Les sérieuses difficultés de mesure de la durée de vie en bonne santé sont, malheureusement, assez rarement relevées dans la presse et même dans les documents spécialisés. C'est d'autant plus regrettable que, dans le cadre de l'Année européenne 2012 du vieillissement actif, l'Union européenne a notamment fixé un objectif d'augmenter la durée de vie en bonne santé des citoyens européens de deux ans d'ici 2020 sans entamer de réflexion approfondie au sujet de cette notion.

Tout ceci ne signifie pas que les indicateurs de vie en en bonne santé sont à rejeter mais, au contraire, qu'il est nécessaire d'avoir des indicateurs plus fiables et plus comparables et que les données actuelles sont à interpréter avec circonspection.
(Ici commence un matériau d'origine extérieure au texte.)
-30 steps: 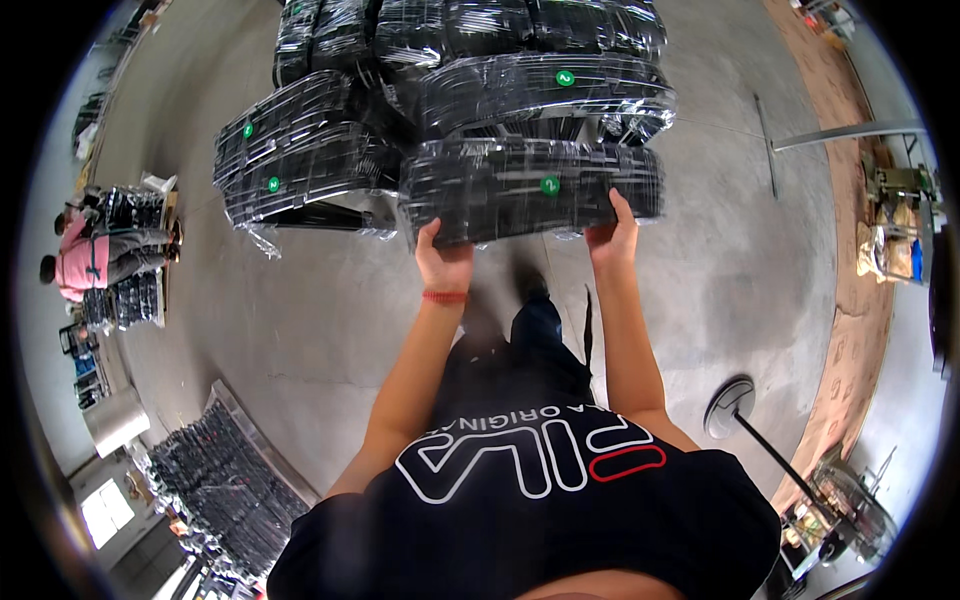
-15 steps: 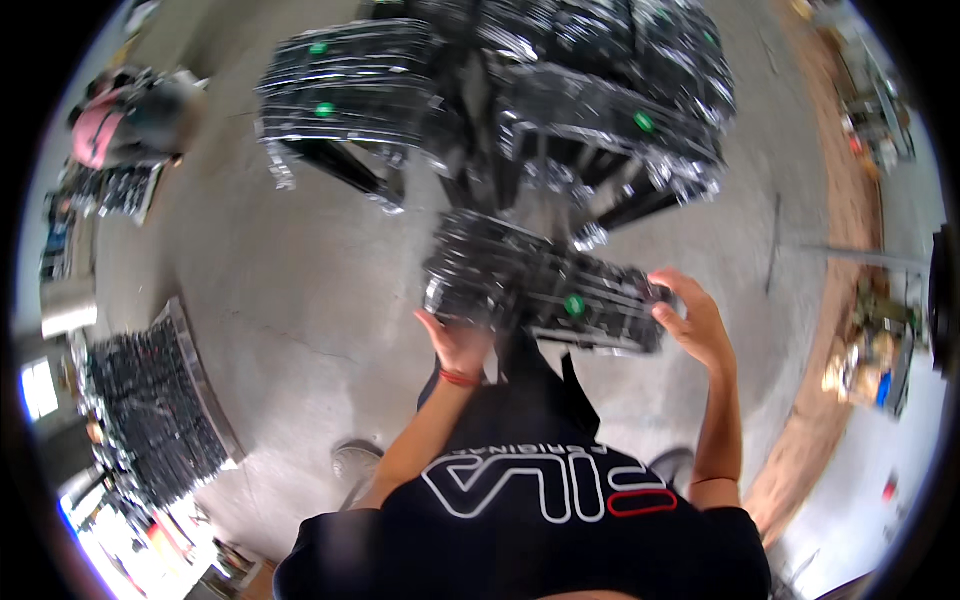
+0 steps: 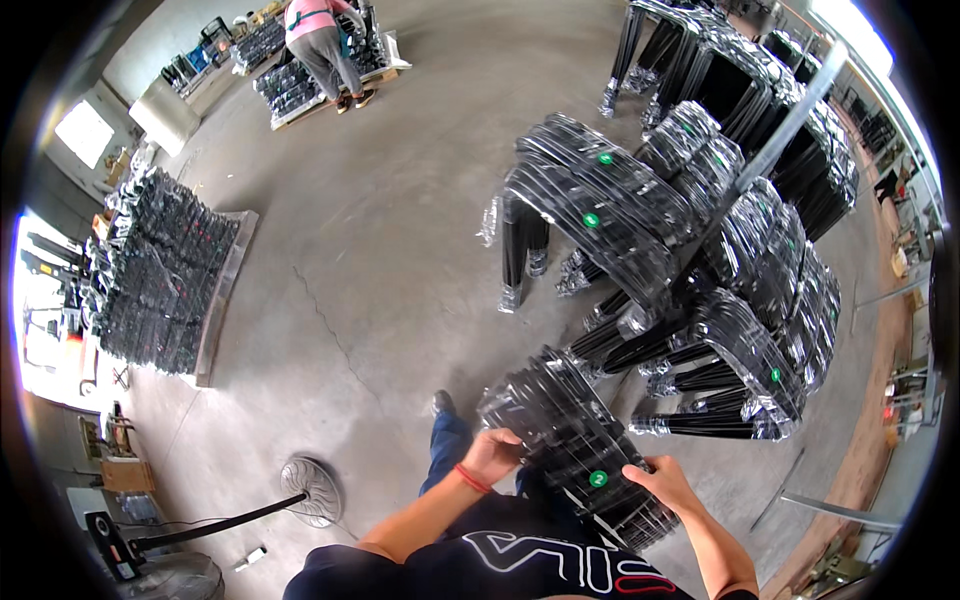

Le travail accompli par les chercheurs doit être poursuivi et amplifié.

De manière relativement surprenante, la perception subjective de l'état de santé est un élément assez fiable et assez stable pour la mesure de l'évolution réelle de la santé. Mais  à deux conditions très importantes et souvent non respectées: les questions et la composition du panel de citoyens répondant aux questions doivent être identiques.

Pour les indicateurs physiques de santé, il est important entre autres de suivre précisément l'évolution de cette forme de malnutrition grave qu'est la suralimentation provoquant l'obésité ainsi que les tendances des taux de cancers et de maladies neurodégénératives. Dans ces deux derniers domaines, la croissance de l'espérance de vie et les progrès médicaux ont certainement conduit au prolongement de la vie de nombreuses personnes. Pour ce qui est des cancers, la survie ne signifie pas nécessairement une vie en mauvaise santé et les progrès médicaux améliorent souvent la qualité de la vie et pas seulement sa "quantité". Par contre, malheureusement, pour l'immense majorité des personnes atteintes de maladies neurodégénératives (sauf dans les premiers stades des maladies), la survie ne permet pas un retour à une vie de qualité.

C'est d'ailleurs probablement pour les femmes et les hommes âgés atteints de maladies neurodégénératives que les progrès médicaux dans le domaine des cellules souches, des thérapies géniques et peut-être même des nanotechnologies ouvriront la voie aux progrès les plus spectaculaires. Mais ces progrès ne se feront pas sans investissements, tant financiers qu’humains, extrêmement importants. L'objectivité oblige à écrire que ce n'est malheureusement pas dans ces domaines que les progrès sont les plus à portée de main.



La (trop ?) bonne nouvelle du mois: effet de "fullerènes" sur la longévité, une expérience prometteuse, mais aux résultats à vérifier.



Selon une étude effectuée en France sous la direction du chercheur Fathi Moussa, des rats ayant reçu une injection de molécules appelées buckminsterfullerène diluées dans de l'huile verraient leur espérance de vie presque doublée. Ces résultats très spectaculaires seraient dus notamment aux propriétés antioxydantes des substances concernées. Il apparaît cependant à plusieurs autres chercheurs que les résultats des tests sont peu crédibles étant donné notamment des erreurs et aussi l’ampleur des effets positifs. Il sera certainement très intéressant que d’autres équipes scientifiques effectuent des nouvelles expérimentations similaires.